L’employeur peut-il fonder le licenciement d’un salarié parce que celui-ci refuse d'accepter la politique de l'entreprise et le partage des valeurs « fun & pro » ?
Cour de cassation, Chambre sociale, 9 novembre 2022, 21-15.208
Cour d’Appel de Paris (Arrêt après cassation), 30 janvier 2024
La Cour de cassation avait répondu par la négative le 9 novembre 2022 et la décision de la Cour d’Appel de Paris du 30 janvier 2024, suit une logique simple :
- le fait de reprocher à un salarié de ne pas adhérer aux valeurs « fun & pro » prônées par l’employeur contrevient à sa liberté d’expression, motif de licenciement interdit par la loi ;
- le licenciement fondé sur ce reproche doit être annulé, le salarié doit pouvoir être réintégré à son poste et recevoir le paiement des salaires dont il a été privé depuis son éviction.
« Élémentaire, mon cher Watson » : le licenciement annulé est sensé ne jamais avoir eu lieu.
En l’espèce, il s’avère qu’il s’est écoulé près de 10 ans entre le licenciement du salarié, intervenu en 2015, et la décision de la Cour d’Appel de Paris, intervenue en 2024… C’est la raison pour laquelle la somme allouée est si importante.
Explications :
L’article L1232-1 du Code du travail dispose que « tout licenciement » doit être justifié par une « cause réelle et sérieuse ».
Or, un licenciement motivé par un motif interdit par la loi ne repose pas sur une cause réelle et sérieuse et le juge doit annuler le licenciement litigieux avec toutes les conséquences que la nullité doit entraîner et notamment, si le salarié souhaite sa réintégration, c’est-à-dire :
- réintégration du salarié ; et
- paiement des salaires dont le salarié a été privé au cours de la période qui s’est écoulée entre la rupture du contrat et sa réintégration.

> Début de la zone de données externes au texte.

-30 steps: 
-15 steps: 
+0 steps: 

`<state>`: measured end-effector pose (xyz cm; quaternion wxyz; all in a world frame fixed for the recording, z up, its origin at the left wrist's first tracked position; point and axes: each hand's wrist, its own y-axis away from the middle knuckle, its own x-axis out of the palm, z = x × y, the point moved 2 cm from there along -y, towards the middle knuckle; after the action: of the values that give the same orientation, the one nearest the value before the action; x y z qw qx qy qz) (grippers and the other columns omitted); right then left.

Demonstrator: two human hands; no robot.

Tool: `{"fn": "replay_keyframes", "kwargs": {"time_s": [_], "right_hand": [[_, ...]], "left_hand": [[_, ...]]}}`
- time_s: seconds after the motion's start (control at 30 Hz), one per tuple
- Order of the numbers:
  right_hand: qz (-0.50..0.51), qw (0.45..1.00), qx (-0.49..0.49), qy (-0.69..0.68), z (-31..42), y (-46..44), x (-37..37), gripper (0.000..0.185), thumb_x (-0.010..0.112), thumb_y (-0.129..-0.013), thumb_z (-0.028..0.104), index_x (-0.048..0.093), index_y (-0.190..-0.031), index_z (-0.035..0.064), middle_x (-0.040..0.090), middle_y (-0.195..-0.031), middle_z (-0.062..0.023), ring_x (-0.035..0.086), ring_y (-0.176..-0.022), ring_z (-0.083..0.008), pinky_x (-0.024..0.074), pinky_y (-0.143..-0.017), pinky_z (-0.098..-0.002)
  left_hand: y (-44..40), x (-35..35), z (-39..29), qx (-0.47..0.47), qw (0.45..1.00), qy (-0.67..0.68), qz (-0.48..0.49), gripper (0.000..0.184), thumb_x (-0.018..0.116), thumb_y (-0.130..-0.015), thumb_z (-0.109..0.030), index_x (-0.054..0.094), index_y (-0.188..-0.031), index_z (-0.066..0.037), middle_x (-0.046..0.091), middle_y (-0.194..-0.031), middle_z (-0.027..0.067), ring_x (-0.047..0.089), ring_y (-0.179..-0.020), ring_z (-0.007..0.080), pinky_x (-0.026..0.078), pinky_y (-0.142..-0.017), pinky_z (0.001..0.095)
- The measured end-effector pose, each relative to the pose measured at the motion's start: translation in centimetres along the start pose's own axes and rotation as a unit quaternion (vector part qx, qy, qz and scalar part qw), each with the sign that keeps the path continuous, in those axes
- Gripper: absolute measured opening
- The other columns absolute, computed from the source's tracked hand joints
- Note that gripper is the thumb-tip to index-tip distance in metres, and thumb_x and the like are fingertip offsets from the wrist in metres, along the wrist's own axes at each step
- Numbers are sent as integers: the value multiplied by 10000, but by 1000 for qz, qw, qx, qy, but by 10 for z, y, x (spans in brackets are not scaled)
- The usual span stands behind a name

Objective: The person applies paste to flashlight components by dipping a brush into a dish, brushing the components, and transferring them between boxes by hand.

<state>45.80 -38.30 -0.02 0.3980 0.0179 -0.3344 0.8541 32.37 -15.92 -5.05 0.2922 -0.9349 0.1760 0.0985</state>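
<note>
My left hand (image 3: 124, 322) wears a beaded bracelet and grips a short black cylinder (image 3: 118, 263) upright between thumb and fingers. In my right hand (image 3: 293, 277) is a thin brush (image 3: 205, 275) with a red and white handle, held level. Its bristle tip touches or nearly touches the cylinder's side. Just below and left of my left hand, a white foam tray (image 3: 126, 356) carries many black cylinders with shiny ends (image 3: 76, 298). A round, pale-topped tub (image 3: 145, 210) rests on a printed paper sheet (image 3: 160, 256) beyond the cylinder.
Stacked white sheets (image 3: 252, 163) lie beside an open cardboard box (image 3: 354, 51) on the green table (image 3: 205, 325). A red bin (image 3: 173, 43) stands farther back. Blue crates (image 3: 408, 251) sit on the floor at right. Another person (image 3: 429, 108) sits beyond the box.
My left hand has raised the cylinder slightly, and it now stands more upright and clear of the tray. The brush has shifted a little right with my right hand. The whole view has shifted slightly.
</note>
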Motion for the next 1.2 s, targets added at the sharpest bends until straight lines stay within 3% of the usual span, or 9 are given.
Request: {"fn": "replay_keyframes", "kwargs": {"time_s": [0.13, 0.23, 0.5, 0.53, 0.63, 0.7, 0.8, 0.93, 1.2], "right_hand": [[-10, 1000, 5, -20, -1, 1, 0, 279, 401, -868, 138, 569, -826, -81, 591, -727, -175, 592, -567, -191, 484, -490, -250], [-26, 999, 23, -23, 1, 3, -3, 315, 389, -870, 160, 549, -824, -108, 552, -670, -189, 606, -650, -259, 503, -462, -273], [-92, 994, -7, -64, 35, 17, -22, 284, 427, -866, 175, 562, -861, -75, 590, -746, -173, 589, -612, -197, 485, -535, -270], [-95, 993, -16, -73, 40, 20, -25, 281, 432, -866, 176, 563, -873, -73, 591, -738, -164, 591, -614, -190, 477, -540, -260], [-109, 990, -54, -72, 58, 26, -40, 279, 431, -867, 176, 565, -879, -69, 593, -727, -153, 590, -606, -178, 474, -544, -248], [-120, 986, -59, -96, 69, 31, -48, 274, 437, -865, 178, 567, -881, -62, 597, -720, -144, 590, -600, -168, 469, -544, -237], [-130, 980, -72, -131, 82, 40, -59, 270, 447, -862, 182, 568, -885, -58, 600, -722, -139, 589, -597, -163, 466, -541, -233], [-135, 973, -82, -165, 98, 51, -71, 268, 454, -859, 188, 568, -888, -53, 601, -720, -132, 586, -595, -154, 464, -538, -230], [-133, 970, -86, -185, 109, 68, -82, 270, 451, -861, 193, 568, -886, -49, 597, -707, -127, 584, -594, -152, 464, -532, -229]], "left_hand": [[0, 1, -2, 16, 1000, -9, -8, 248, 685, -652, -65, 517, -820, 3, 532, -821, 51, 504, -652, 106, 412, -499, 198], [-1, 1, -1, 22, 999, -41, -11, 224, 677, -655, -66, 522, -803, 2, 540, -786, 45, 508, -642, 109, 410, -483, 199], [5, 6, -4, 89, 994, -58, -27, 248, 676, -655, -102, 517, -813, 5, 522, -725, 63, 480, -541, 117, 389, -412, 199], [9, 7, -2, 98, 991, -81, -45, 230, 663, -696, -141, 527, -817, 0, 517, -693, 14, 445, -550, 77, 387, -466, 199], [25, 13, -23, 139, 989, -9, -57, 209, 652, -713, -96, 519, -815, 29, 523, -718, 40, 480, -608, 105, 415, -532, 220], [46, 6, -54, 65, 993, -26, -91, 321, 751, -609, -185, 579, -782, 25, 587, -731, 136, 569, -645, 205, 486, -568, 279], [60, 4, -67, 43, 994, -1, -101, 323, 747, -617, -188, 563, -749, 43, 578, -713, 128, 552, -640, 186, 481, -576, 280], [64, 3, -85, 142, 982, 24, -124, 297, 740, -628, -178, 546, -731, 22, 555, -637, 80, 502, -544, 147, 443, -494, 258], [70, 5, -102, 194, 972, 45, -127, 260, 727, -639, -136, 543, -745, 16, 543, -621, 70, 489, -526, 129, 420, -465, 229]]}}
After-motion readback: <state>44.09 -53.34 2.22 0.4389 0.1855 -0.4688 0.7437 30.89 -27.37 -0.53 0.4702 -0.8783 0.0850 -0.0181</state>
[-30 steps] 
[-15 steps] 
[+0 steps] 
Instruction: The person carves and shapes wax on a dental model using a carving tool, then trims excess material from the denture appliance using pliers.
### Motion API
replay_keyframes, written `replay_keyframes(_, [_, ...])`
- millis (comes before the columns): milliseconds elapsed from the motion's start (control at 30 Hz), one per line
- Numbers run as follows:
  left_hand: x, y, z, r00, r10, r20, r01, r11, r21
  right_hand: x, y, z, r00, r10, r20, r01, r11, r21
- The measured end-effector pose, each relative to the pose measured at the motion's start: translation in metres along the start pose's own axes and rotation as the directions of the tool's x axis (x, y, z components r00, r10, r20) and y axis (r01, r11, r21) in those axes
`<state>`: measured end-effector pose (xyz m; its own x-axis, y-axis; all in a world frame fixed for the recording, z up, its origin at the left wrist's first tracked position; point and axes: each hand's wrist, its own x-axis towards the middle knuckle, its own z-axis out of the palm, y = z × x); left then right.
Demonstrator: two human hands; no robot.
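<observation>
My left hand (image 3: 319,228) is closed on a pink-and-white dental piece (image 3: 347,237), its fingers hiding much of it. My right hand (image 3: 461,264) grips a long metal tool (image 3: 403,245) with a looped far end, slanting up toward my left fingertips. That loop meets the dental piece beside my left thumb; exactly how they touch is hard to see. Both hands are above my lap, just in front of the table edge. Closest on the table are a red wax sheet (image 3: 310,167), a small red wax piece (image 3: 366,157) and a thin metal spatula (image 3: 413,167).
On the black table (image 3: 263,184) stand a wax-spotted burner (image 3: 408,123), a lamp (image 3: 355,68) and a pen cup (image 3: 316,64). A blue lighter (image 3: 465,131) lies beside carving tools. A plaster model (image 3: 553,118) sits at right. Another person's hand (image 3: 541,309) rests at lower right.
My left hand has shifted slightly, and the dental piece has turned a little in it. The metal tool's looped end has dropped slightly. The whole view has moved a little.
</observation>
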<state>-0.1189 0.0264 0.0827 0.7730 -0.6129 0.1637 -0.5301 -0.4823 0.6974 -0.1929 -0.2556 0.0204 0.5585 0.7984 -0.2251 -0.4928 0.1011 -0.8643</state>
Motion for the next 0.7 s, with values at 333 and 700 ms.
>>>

Les cas de nullité sont prévus par la loi et ce sera notamment le cas des licenciements prononcés en raison d’une violation d’une liberté fondamentale (liberté d’expression, liberté syndicale, liberté religieuse, droit de retrait du salarié) et/ou d’une discrimination.
En effet, l’article L1121-1 du Code du travail, écho à l’article 10 de la Convention européenne des droits de l’homme, dispose que « nul ne peut apporter aux droits des personnes et aux libertés individuelles et collectives de restrictions qui ne seraient pas justifiées par la nature de la tâche à accomplir ni proportionnées au but recherché ».
« Il résulte de ces textes que sauf abus, le salarié jouit, dans l’entreprise et en dehors de celle-ci, de sa liberté d’expression.
Le caractère illicite du motif du licenciement prononcé, même en partie, en raison de l’exercice, par le salarié, de sa liberté d’expression, liberté fondamentale, entraîne à lui seul la nullité du licenciement » (Cass. Soc. 9 novembre 2022, n°21-15.208).
En l’espèce, les valeurs « fun & pro » de l’entreprise « se traduisait par la nécessaire participation aux séminaires et aux pots de fin de semaine générant fréquemment une alcoolisation excessive encouragée par les associés qui mettaient à disposition de très grandes quantités d’alcool, et par des pratiques prônées par les associés liant promiscuité, brimades et incitation à divers excès et dérapages » (Cass. Soc. 9 novembre 2022, n°21-15.208).
Le salarié était donc libre d’y adhérer ou pas.
« Qu’elle est belle la liberté, la liberté… ! » (Heureux qui comme Ulysse, Georges Brassens).